Marco Goecke, in Wuppertal geboren, erhält seine Ballettausbildung an der Münchner Heinz-Bosl-Stiftung und am Königlichen Konservatorium Den Haag. Erste Engagements führen ihn an die Deutsche Oper Berlin und das Theater Hagen, wo er im Jahr 2000 erstmals choreografiert. Mit seiner völlig eigenen Bewegungssprache ist er rasch weltweit gefragt und gewinnt fortan bedeutende Preise. Von 2005 bis 2018 ist Goecke Hauschoreograf für das »Stuttgarter Ballett« und seit 2013 assoziierter Choreograf des »Nederlands Dans Theater«. Seit Januar 2019 ist er Artist in Residence bei »Gauthier Dance« und seit der Spielzeit 2019.20 er Ballettdirektor am Staatstheater Hannover.

»IMPASSE«

Unsere heutige Welt wird durch eine Situation definiert, in der sich das Konzept des Fortschritts als Selbstzweck überlebt hat. Johan Inger beleuchtet die Tatsache, dass die Basis des menschlichen Verhaltens in Gruppenzwang und Selbstverlust wurzelt, bestimmt durch die Verführung nicht endender Ströme von ›Neuem‹. Problematisiert wird die Leichtigkeit, mit der wir auf das hereinzufallen scheinen, was andere sagen oder tun, und wie wir in diesem Prozess die Möglichkeit zu fruchtbarem Wachstum verlieren. Besitzen wir die Fähigkeit, die Welt gemeinsam ernsthaft zu hinterfragen und sie neu zu erfinden? Durch die stetige Zunahme der Anzahl der Tänzer*innen auf der Bühne und die gleichzeitige Verkleinerung des Raums erzeugt »IMPASSE« ein Gefühl der Dringlichkeit. Fließende Bewegungen und starke Rhythmen werden vom jungen Ensemble des »NDT 2« durch Momente hysterischer Komik und manischer Isolation umgesetzt, darauf abzielend, dass wir gemeinsam stärker sein könnten. Allein sind wir zu schwach.

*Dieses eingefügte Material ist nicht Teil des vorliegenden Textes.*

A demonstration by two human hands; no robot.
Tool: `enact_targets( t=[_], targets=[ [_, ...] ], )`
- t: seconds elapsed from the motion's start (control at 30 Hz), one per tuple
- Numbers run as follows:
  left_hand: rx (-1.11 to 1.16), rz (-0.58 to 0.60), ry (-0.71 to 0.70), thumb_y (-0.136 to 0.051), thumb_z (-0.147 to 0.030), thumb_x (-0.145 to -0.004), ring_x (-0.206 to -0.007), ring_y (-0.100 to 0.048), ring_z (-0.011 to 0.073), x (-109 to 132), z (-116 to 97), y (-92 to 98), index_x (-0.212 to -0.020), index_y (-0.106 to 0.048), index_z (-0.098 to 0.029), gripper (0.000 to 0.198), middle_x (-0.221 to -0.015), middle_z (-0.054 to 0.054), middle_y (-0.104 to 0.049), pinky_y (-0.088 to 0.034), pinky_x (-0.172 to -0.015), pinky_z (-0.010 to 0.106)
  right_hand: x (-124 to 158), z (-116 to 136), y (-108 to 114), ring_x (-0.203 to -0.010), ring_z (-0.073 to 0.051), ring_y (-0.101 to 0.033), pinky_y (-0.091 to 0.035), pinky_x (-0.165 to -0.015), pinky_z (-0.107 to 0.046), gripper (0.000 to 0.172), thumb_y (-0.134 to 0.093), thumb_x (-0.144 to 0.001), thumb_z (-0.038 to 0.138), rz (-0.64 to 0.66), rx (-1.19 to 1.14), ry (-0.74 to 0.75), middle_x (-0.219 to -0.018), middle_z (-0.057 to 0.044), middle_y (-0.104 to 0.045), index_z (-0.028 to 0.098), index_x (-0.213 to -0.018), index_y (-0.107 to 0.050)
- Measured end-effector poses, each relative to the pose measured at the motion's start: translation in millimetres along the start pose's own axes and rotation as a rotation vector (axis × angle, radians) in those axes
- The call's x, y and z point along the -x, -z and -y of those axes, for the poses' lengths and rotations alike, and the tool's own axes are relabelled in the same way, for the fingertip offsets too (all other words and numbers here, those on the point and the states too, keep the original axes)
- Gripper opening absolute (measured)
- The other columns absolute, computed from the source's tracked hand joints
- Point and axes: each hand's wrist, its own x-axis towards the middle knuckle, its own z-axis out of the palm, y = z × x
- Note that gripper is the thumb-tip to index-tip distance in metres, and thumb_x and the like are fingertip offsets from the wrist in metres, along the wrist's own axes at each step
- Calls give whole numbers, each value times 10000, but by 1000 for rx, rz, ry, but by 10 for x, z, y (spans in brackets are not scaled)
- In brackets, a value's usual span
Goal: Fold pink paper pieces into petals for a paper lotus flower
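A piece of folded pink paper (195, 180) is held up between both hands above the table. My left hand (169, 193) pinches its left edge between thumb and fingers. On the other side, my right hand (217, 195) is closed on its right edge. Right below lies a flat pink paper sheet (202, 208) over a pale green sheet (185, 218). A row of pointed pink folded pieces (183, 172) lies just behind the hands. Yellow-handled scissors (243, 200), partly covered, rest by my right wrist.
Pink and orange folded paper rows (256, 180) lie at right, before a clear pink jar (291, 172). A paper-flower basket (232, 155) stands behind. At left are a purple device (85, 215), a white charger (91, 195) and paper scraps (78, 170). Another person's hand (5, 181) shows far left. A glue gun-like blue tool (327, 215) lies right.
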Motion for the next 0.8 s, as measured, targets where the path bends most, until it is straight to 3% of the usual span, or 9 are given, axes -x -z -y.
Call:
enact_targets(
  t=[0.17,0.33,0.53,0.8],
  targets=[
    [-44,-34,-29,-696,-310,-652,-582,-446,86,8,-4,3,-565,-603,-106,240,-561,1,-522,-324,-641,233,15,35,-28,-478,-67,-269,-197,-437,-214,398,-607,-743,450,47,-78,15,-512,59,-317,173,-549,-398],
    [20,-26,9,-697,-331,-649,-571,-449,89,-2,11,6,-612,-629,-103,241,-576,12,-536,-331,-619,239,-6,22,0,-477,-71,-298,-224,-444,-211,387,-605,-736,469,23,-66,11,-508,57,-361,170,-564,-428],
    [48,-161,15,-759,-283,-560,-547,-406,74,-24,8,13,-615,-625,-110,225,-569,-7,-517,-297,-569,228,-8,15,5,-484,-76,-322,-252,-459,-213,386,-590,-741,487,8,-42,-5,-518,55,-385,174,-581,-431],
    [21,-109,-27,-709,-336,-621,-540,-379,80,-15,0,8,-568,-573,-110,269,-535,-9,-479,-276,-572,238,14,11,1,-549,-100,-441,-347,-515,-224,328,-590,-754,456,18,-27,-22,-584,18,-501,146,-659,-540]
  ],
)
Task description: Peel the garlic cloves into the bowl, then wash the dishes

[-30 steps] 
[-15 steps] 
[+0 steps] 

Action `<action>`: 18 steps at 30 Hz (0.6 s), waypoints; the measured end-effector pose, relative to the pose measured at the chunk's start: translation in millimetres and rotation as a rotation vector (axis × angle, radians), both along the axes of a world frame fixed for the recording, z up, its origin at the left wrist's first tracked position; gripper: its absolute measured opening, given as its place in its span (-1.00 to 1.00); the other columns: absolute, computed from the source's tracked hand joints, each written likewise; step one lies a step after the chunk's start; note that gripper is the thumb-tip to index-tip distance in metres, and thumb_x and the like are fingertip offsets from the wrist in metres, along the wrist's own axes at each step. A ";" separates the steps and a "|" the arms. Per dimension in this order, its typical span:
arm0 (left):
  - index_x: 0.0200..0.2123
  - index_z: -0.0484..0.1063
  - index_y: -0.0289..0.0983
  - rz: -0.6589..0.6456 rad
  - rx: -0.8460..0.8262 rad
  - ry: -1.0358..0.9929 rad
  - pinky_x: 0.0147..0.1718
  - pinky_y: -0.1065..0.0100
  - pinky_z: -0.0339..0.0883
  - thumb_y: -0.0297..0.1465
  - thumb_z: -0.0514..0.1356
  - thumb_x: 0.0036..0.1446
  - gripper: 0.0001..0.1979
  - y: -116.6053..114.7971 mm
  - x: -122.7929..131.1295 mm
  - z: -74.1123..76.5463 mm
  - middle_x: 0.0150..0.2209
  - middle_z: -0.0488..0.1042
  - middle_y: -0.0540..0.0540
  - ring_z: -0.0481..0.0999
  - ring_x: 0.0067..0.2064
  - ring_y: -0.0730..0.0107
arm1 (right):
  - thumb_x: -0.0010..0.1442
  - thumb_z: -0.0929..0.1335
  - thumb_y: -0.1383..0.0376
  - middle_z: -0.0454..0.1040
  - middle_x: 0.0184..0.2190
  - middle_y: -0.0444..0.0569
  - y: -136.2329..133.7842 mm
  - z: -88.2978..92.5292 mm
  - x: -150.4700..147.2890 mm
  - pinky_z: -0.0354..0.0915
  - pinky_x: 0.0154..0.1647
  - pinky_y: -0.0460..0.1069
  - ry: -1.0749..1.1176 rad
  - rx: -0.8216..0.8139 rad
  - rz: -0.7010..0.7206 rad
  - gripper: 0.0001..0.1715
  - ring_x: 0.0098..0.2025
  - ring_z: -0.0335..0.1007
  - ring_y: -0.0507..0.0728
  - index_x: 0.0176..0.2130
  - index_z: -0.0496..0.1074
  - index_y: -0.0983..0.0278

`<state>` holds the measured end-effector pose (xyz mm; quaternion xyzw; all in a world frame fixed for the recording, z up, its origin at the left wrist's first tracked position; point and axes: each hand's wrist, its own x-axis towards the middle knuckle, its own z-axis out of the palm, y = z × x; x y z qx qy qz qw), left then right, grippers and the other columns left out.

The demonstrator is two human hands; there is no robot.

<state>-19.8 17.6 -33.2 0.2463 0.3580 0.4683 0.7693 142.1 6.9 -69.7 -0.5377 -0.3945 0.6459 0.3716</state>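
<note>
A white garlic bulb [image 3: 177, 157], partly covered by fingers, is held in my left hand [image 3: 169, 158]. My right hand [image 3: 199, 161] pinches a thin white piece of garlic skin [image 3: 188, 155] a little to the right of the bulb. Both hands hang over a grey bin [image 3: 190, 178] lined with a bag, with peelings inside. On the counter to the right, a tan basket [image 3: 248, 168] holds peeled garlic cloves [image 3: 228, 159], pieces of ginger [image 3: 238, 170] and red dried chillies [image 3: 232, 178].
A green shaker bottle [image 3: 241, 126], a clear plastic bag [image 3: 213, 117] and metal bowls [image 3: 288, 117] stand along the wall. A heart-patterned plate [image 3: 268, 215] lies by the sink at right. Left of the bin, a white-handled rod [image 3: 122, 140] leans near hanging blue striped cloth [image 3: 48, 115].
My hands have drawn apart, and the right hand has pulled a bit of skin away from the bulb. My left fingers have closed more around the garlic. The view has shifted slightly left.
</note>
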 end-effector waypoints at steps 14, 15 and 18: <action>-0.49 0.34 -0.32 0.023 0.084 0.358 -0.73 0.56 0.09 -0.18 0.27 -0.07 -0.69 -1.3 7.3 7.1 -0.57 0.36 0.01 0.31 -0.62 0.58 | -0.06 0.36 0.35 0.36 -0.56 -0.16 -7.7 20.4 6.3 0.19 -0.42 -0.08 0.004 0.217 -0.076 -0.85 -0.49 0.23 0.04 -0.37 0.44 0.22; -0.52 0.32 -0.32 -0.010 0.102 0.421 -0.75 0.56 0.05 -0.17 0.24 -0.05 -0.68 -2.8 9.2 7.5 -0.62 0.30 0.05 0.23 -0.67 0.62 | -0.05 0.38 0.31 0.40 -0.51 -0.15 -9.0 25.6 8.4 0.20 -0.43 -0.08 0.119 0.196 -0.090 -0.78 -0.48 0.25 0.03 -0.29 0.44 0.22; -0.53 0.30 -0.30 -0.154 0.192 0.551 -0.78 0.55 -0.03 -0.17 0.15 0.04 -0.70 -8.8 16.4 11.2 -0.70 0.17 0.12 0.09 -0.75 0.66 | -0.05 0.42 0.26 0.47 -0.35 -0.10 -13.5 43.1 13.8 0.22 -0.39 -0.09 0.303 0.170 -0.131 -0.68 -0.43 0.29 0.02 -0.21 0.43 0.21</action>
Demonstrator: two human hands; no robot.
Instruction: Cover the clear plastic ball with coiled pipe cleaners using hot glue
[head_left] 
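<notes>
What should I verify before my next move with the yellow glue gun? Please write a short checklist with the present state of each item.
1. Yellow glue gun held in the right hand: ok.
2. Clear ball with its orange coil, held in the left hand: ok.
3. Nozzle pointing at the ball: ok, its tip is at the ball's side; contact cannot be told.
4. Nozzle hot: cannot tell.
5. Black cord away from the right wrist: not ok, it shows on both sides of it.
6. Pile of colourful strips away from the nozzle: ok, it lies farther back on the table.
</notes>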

Johan Inger, gebürtiger Schwede, tanzt fünf Jahre lang beim Königlichen Ballett in Stockholm und wechselt dann zum »Nederlands Dans Theater«, wo er bis 2002 als Tänzer engagiert ist. Jiří Kylián, damaliger Leiter der Kompanie, betraut ihn mit einer Choreografie – »Mellantid« wird mehrfach ausgezeichnet. Seitdem choreografiert er regelmäßig für das »NDT« und viele andere Kompanien in ganz Europa. Charakteristisch ist seine theatralische und teils groteske Tanzsprache. Zu den bekanntesten Werken gehört »Walking Dead« zu Maurice Ravels »Boléro«, bei zahlreichen Kompanien im Repertoire und 2010 mit der »Hubbard Street Dance Company« aus Chicago in der Oper Köln zu Gast. Von 2003 bis 2008 leitet Inger das »Cullberg Ballet«, wo er als Associate Choreographer weiterhin Ballette kreiert. 2013 erhält er die schwedische Carina-Ari-Medaille, 2016 gewinnt er in Moskau den »Prix Benois de la Danse«.